For awhile, ironically, the situation in Romania was different.  Rather than agree to the Peace Treaty’s minorities clause, which explicitly obligated Romania to recognize its Jews as citizens, Prime Minister Bratianu resigned; but a conciliatory coalition took power, signed the treaty and agreed to observe its provisions.

However much the Transylvanian Jews might despise Romania and long to be reunited with Hungary, it must have seemed—could it be possible?—that things might actually be working out, after all, for the best.

Then in March 1920 King Ferdinand dismissed the coalition and had it replaced by a strong authoritarian government, one which rejected social reform and denounced the opposition as “Jewish-dominated leftists,” alien and pro-Communist.  In Transylvania there was no immediate change in Jewish status, though the government and bureaucracy had undergone wholesale Romanization.  But the Transylvanian Jews, with their historic and cultural ties to the hated Magyars, were suspected of “irredentism”; and their lives and activities were very soon to be restricted.

Extracts from Márta’s Diary, translated from the original Hungarian:

1920 April 5.   Last week for one day you ran a temperature and we were worried, but thank heaven nothing worse developed.  You have a habit, my little girl, the only way you can sleep in your little bed is if you lay on your tummy with your face buried in the little pillow.  Sometimes we try to turn you over on your back, but you put up a fight and start to holler, so we have to let it go.  I think, my sweet, that’s why you never had a stomach ache…  [József]

1920 April 10.   Yesterday you were a naughty little girl.  Sorry I have to say such a thing of you my dear.  We went for a long walk, the three of us, and by late afternoon we got home.  As soon as we stepped into the house, you started to scream and cried as hard as you could.  Mommy picked you up and took all your clothes off to see what’s wrong, found nothing.  She tried to feed you, but you wouldn’t take anything, so back you went in the buggy and we had coffee and cake, and you just hollered while we ate.  So out we went for another stroll in the park, and lo and behold our daughter stopped crying and started to laugh and be happy.  Well, wasn’t that naughty?

     Tonight you put your toes in your mouth.  We put you to bed, it was time to go to sleep, but you promptly sat up and started to cry and with your eyes full of tears looked up at me wanting to be picked up.  I am so sorry for you my little girl, you are so much alone, but we are busy all day making a living.  We have a millinery store and small shop in front, and the apartment is in the back.  But sometimes we even forget we have a baby, you are so good.  Sometimes I see you look so sad sitting in the corner in your little bed playing.  I wish times will get better to your Mommy could stay with you all day.  [József]
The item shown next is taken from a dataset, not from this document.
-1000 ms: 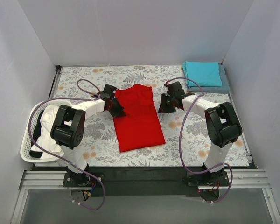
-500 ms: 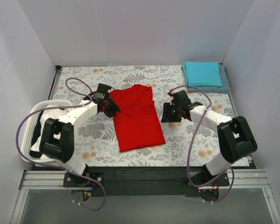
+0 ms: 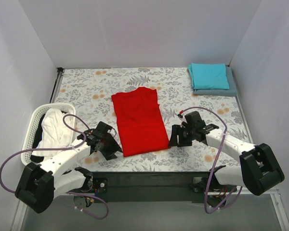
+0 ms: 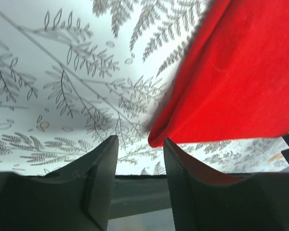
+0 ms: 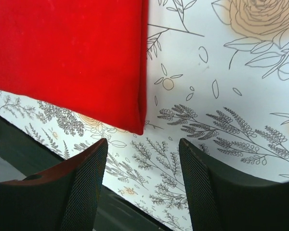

1920 May 16.   It’s a long time my darling baby since we played together.  But at last I got away today so I could record your progress.  It is over a week since you started to hold onto your crib and walk around in it.  You are such a sweetheart my baby, and you perform like that and catch us watching, you start calling “Mama—Mama.”  Your teeth started to show, but we have to look real hard to see them.  But when you eat we hear it on the spoon.  Hardly can wait to see how pretty you will look with teeth.  You are a fighter all right, fight with everyone.  Today you were at your cousin Bébi’s[50] house, and you slapped her face.  She really loved you, but after that she didn’t even want to look at you anymore.  Lots of time you hit Dad and me, but you think it’s just playing, because you clap hands and laugh.  So we haven’t punished you yet for it, but are trying to correct it some other way.  [Matild]

1920 June 6.   Your only tooth is out good, so we can see it, and you can pull your bread to pieces with it.  You eat everything now except meat, and love it.  You can crawl on the floor very fast and when you reach a chair you grab hold of it and stand up without any help from us, and can walk around it holding on.  And if we put your back to the wall you can stand alone.  It will be fun when we could take your hand and go walking.  You can say a few words already: Mama, Papa, bye-bye, dolly, and a few others.  When years later you grow up and want to know what kind of baby you were, well, my sweet, you are just the loveliest and most perfect little girl.  You are for us, but everyone who sees you tells the same to us…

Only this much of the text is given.